Changes of Physical and Sensory Quality in Home-delivered meals for elderly as affected by Packaging methods and Storage conditions 3

노인을 위한 가정배달급식의 포장방법 및 저장조건에 따른 물성ㆍ관능적 품질 변화 3

  • 김혜영 (성신여자대학교 식품영양학과) ;
  • 류시현 (성신여자대학교 식품영양학과)
  • Published : 2003.06.01

Abstract

The Purpose of this study was to propose the most effective packaging method and storage conditions to apply to home-delivered meals for the elderly Changes in the physical and sensory qualities of pan fried oak mushroom and meat, soy sauce glazed hair tail and roasted dodok, in wrap packaging, top sealing and vacuum packaging were evaluated during storage at 25, 4 and -18$^{\circ}C$, for 5 days. The speed of falling-off in the foods qualities, under chilled and frozen storage conditions did not differ much as the 5 day storage period was too short for a proper assessment. The sensory characteristics of taste and texture were better evaluated in the chilled than in the frozen storage. The most effective packaging method at all the storage temperatures was the vacuum packaging, which assured the safety of the foods by the removal of oxygen. The lightness, springiness and hardness were significantly influenced by the storage temperature, period and packaging method, while the sensory characters were affected by storage temperature and the period.

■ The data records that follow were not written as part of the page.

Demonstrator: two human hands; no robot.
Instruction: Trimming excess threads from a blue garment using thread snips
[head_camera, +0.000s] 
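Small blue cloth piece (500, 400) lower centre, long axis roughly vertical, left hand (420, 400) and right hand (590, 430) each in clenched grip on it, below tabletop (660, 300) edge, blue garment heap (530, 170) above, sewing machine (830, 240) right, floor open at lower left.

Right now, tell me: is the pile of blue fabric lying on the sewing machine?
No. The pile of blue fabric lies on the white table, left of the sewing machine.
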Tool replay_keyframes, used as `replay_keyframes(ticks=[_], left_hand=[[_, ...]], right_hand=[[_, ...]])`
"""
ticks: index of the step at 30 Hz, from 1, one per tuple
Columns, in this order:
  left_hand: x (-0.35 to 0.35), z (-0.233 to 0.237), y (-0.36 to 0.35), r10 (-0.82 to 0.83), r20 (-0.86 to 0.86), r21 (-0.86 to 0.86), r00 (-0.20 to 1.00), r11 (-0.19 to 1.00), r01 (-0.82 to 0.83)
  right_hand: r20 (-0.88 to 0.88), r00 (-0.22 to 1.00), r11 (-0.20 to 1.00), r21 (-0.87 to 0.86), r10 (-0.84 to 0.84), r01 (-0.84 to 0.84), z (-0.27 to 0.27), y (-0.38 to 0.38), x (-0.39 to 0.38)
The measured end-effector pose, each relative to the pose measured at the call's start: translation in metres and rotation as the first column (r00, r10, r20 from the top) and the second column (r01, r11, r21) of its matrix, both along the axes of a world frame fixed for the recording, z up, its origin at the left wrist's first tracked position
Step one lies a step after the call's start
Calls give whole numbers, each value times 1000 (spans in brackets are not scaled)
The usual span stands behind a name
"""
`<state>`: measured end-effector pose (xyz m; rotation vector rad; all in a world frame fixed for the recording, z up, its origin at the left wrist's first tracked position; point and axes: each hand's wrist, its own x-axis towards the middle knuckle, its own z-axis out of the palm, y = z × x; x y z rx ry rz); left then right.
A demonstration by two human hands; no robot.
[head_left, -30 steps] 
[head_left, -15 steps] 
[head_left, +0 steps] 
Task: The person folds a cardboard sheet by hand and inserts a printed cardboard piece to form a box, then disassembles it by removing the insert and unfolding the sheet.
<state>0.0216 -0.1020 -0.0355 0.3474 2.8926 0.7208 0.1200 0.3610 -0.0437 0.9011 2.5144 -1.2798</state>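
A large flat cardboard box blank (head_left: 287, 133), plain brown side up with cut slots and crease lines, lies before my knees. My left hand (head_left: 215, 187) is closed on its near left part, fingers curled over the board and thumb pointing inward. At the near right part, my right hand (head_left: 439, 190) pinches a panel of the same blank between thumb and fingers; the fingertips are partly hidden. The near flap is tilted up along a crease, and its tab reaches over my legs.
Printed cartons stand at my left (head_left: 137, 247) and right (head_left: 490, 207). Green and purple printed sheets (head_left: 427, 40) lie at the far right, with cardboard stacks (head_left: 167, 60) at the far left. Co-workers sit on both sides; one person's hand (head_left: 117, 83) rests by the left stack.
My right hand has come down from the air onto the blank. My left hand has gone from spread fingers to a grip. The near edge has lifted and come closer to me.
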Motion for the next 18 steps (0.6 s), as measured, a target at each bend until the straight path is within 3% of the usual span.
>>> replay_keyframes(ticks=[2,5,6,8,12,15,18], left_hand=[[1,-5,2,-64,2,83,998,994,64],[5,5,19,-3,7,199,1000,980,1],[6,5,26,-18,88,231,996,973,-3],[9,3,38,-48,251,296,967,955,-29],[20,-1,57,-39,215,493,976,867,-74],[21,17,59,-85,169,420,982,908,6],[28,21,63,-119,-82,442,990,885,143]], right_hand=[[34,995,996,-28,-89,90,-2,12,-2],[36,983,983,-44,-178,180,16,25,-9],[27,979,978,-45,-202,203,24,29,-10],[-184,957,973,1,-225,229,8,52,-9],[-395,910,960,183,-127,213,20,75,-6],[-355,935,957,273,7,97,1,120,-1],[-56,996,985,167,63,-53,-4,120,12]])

In conclusion, the quality of the vacuum packed pan fried oak mushroom and meat and soy sauce glazed hair tail, in frozen storage, were still fresh after the five days of the experiment. The shelf-life of those foods with wrap packaging, in chilled storage, were suggested to be three days. The quality of the roasted dodok, with vacuum packaging in chilled storage, was preserved for five days.